Assisted living residences may be a part of a continuing care retirement community (CCRC). These communities provide separate housing for active and independent older adults, those who require some assistance, and those who have serious physical and mental disabilities. Residents move from one location within the community to another as their needs change with age or illness.

Older adults who need round-the-clock nursing care and help with meals, bathing, medications, personal care, and other tasks may want to consider moving to a nursing home. Also called skilled nursing facilities, extended care services, or health care centers, nursing homes provide 24-hour services and supervision, medical and nursing care, personal care, and residential services for social and spiritual needs. In most nursing homes, living spaces consist of a single room for one or two residents.

How to Find Long-Term Care Services?

Selecting a long-term care option can be challenging. Social workers both in private practice and community-based social service organizations can help identify the type of long-term care services needed. In addition, social workers can help explore available options for financing long-term care services and help older adults and their family members become acclimated to the new living environment.

Nursing homes and assisted living residences often have social workers on-site to answer questions about the facility and to help smooth the transition from home life to an institutional setting. Contact the U.S. Administration on Aging Eldercare Locator at www.eldercare.gov or (800) 677-1116 to find in-home or residential long-term services in the local community.

How to Finance Long-Term Care?

Unfortunately, there are many misconceptions about how to pay for long-term care services.
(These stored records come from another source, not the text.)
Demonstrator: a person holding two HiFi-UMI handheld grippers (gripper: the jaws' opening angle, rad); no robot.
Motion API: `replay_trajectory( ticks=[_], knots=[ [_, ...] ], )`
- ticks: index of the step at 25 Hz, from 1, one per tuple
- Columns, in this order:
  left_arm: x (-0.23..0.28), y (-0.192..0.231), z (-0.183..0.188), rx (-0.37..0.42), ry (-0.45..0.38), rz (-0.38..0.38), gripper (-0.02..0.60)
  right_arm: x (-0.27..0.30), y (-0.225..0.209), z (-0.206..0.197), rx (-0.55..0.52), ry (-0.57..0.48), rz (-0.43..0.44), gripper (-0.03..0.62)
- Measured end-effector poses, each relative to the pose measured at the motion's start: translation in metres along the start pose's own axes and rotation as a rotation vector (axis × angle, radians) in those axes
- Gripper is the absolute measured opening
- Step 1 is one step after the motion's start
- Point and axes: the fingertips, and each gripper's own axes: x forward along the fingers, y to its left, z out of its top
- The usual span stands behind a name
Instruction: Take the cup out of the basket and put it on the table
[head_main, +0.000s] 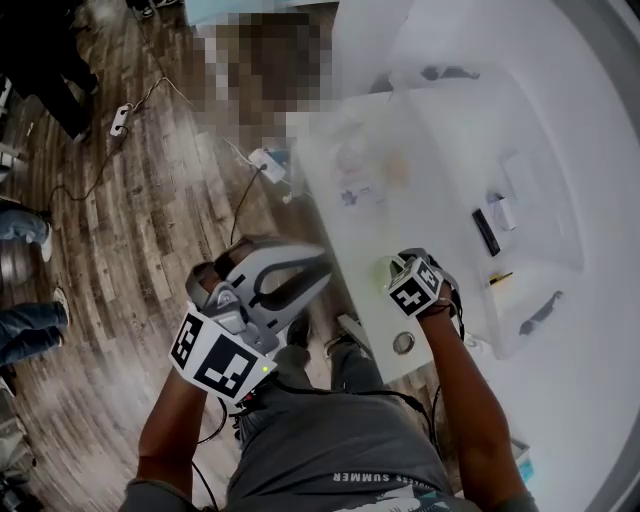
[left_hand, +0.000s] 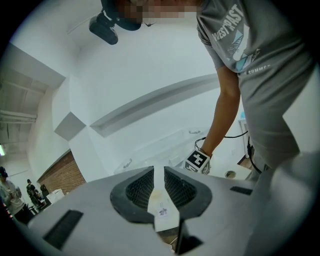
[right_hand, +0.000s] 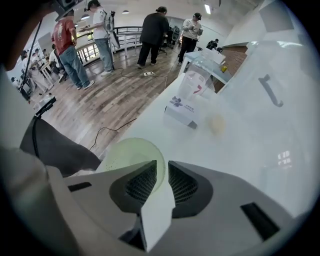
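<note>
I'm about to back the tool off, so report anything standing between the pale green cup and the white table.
Nothing visible does. The pale green plastic cup seems to sit on the white table, its rim in the gap of the open right tool. The small white box stands farther along, apart.

The pale green round cup stands upright, mouth up, on the white table, near its edge.
</note>
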Motion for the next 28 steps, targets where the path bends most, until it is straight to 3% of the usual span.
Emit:
replay_trajectory(
  ticks=[5, 9, 10, 14, 20, 28],
  knots=[
    [-0.002, 0.001, 0.003, 0.004, -0.008, -0.001, 0.057, -0.027, -0.013, 0.012, 0.045, -0.104, -0.099, 0.074],
    [-0.007, 0.002, 0.007, 0.002, -0.014, -0.001, 0.057, -0.086, -0.021, 0.039, 0.038, -0.311, -0.264, 0.072],
    [-0.008, 0.001, 0.009, 0.002, -0.016, -0.002, 0.057, -0.103, -0.020, 0.045, 0.034, -0.366, -0.290, 0.024],
    [-0.011, -0.003, 0.014, 0.004, -0.025, -0.009, 0.057, -0.158, -0.009, 0.055, 0.036, -0.499, -0.334, 0.011],
    [-0.014, -0.012, 0.025, 0.020, -0.039, -0.026, 0.057, -0.228, 0.004, 0.040, 0.086, -0.596, -0.408, 0.011],
    [-0.015, -0.035, 0.042, 0.053, -0.046, -0.051, 0.057, -0.284, 0.034, -0.013, 0.145, -0.643, -0.475, 0.011]
  ],
)
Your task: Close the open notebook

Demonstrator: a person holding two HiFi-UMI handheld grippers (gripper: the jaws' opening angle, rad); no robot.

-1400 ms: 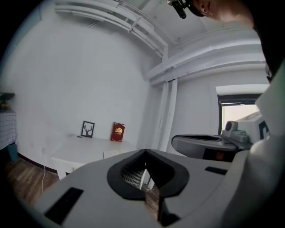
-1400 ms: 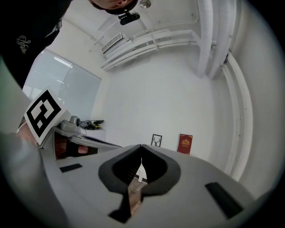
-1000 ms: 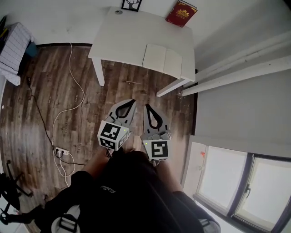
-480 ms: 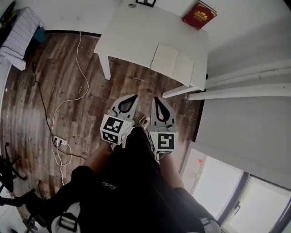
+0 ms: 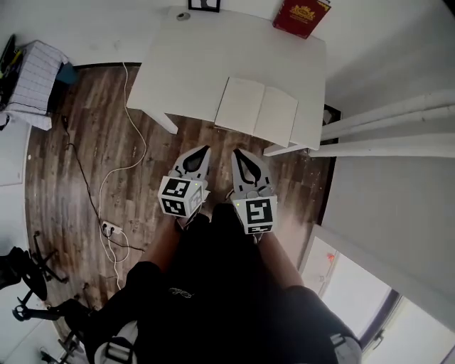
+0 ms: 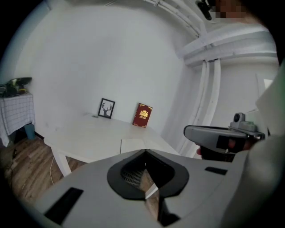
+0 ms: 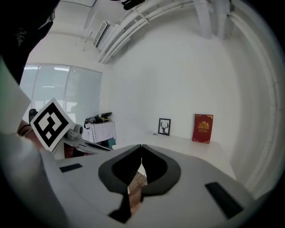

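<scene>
An open notebook (image 5: pixel 257 114) with blank white pages lies flat near the front edge of a white table (image 5: pixel 192 64). The left gripper view shows the notebook (image 6: pixel 133 145) just beyond the jaws. Both grippers hang side by side in front of the table, over the wooden floor, short of the notebook. My left gripper (image 5: pixel 201 150) (image 6: pixel 145 151) is shut with nothing in it. My right gripper (image 5: pixel 240 153) (image 7: pixel 140 146) is also shut and empty, its jaws meeting at the tip.
A red book (image 5: pixel 302 17) (image 7: pixel 203 128) and a small framed deer picture (image 5: pixel 204 5) (image 7: pixel 164 126) lean against the wall at the table's back. A white cable (image 5: pixel 114 178) and power strip (image 5: pixel 110 229) lie on the floor at left. White pipes (image 5: pixel 384 128) run at right.
The table and notebook have come nearer and lower in the head view as I step toward them. Both grippers stay shut and side by side.
</scene>
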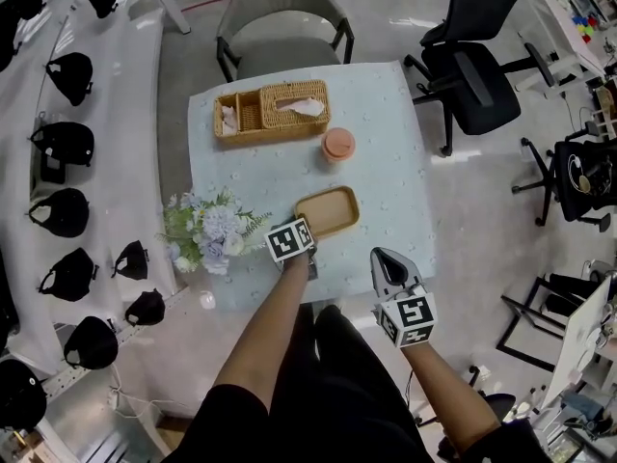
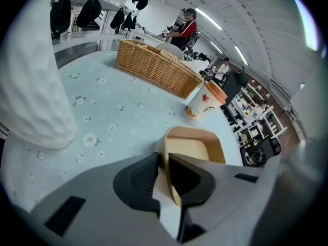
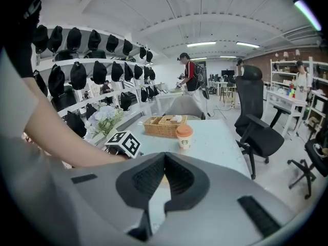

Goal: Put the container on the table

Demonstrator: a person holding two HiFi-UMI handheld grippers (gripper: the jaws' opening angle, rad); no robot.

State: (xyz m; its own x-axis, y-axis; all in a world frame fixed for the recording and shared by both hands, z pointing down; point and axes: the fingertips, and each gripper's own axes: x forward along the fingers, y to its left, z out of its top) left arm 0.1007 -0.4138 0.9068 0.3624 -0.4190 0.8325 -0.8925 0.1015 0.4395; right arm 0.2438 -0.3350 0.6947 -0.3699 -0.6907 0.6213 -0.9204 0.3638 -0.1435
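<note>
Only left gripper view shows grip: left gripper (image 2: 164, 160) jaws pinched on near rim of tan container (image 2: 197, 148); in head view marker cube hides it. Container (image 1: 328, 210) at near middle of table (image 1: 386, 177); contact with cloth unclear. Cup (image 1: 337, 145) just beyond, wicker basket (image 1: 273, 111) farther, flowers (image 1: 207, 230) left. Right gripper (image 3: 164, 160) jaws together, empty, off table's near edge, angled down. Left forearm stretched forward.

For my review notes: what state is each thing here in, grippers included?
container: gripped by its near rim; contact with the table unclear.
left gripper: shut on the container's rim.
right gripper: shut, empty.
cup: upright, lid on.
wicker basket: on the table, a tissue sticking out of its covered half.
</note>
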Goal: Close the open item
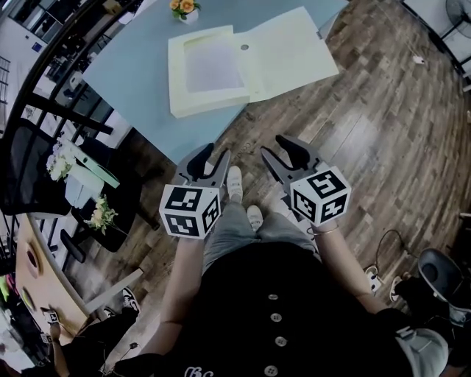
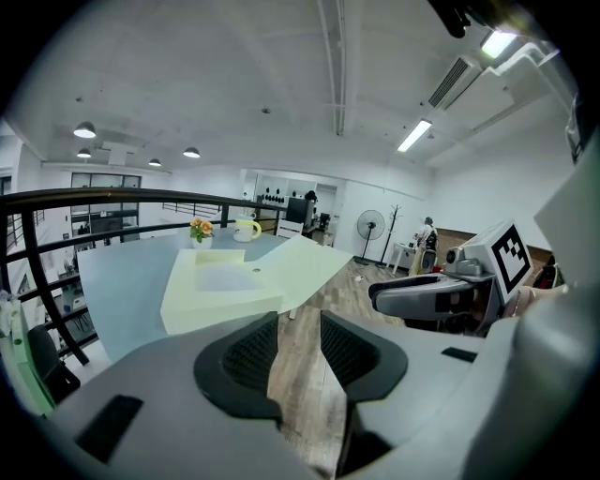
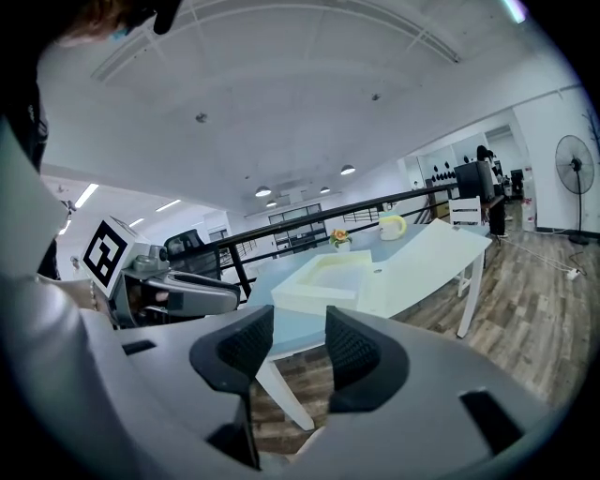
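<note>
Lying open on the light blue tabletop point(image 1: 129, 74), the pale yellow, shallow cardboard box point(image 1: 210, 70) sits near the table's corner, at about twelve o'clock from the person holding the grippers. Its flat lid point(image 1: 291, 55) is folded back and rests level at the tray's three o'clock side, with part of it reaching past the table edge over the floor. A small pot of orange flowers point(image 1: 185, 9) stands on the table at the box's twelve o'clock, close behind the tray. In the gripper views a white mug with a yellow handle point(image 2: 247, 229) stands just beside those flowers.

Both tools are well short of the table and held low in front of the person's body, over the brown wood plank floor point(image 1: 383, 132). The left gripper point(image 1: 213, 156) points toward the box, its jaws spread with only floor showing in the gap. The right gripper point(image 1: 283, 151), just beside it at three o'clock, has its jaws spread too, and nothing sits between them. Neither tool touches the box. The person's white shoes point(image 1: 234, 181) show on the floor between the two grippers. At nine o'clock a black railing point(image 1: 51, 66) runs past the table.
</note>
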Motion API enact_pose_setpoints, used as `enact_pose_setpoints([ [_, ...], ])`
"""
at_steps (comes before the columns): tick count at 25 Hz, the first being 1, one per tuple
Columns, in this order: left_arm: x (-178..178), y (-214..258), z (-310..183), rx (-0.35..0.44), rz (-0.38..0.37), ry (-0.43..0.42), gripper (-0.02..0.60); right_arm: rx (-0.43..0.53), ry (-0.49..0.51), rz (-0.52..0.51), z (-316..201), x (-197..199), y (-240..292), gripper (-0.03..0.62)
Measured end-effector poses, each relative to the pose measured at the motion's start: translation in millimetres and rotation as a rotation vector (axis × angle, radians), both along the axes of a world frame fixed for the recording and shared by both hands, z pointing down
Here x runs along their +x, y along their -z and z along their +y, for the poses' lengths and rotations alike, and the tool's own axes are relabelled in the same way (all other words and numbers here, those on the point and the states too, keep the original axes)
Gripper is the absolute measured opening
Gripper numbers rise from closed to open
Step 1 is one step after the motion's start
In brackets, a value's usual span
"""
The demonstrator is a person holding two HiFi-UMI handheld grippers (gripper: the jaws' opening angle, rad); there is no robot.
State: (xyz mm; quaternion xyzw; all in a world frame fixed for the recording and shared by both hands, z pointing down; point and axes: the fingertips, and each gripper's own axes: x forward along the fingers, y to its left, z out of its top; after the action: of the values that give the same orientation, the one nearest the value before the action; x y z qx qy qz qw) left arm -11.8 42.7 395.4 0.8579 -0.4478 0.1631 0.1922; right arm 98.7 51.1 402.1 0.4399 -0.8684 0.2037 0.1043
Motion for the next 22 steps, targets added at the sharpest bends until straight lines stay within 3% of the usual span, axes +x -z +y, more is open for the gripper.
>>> enact_pose_setpoints([
  [7, -3, -15, -39, -0.032, 0.011, -0.030, 0.140, -0.025, -0.042, 0.010, -37, 0, -10, 0.164],
  [22, -15, -6, -149, -0.022, 0.023, -0.113, 0.140, -0.011, -0.097, 0.033, -144, -21, 3, 0.167],
])
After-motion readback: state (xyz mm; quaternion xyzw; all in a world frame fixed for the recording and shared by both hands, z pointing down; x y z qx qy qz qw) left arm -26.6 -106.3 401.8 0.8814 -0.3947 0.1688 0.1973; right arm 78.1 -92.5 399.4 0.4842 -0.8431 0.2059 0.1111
Many assume that Medicare, supplemental policies, or standard health insurance policies will cover the expenses for long-term care. Medicare is a federal health insurance program for people age 65 and older and certain disabled people under age 65. Medicare does not provide comprehensive long-term care and generally does not cover the costs of custodial care, such as assisted living. Even when Medicare does cover long-term care services, coverage is limited and the services will only be paid for after certain conditions are met.

Costs of long-term care are typically paid for with private money or through long-term care insurance. Whatever the case may be, everyone is encouraged to plan ahead for long-term care needs and make knowledgeable decisions before services are needed. Determining the type of care needed and choosing the highest quality facility takes time and planning. Social workers can help you choose the right option for you and your family.